» Exercise: Check each line of the material below for "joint", then copy the ones that contain it.
※ ※ ※
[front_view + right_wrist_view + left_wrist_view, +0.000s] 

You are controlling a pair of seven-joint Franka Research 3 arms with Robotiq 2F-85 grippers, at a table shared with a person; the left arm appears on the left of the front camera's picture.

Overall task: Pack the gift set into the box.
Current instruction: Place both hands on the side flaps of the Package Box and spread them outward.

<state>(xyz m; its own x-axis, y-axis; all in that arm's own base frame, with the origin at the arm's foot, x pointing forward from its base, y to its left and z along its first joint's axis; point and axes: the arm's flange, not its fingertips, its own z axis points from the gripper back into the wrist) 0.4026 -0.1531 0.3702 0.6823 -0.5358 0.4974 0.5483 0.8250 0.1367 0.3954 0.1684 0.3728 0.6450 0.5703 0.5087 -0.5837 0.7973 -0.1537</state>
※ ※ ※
» Task output:
You are controlling a pair of seven-joint Franka Research 3 arms with Robotiq 2F-85 grippers, at a table shared with a person; the left arm appears on the left of the front camera's picture.
<state>(xyz m; its own x-axis, y-axis; all in that arm's own base frame, with the origin at the arm's foot, x pointing forward from its base, y to its left and z along its first joint's axis; point and axes: the arm's flange, not its fingertips, its own z axis points from the gripper back into the wrist) 0.4026 -0.1531 0.3702 0.6823 -0.5358 0.4974 0.5483 0.8250 0.1367 0.3954 0.1684 0.3728 0.6450 0.5703 0.5087 -0.5837 0.7973 -0.1537</state>

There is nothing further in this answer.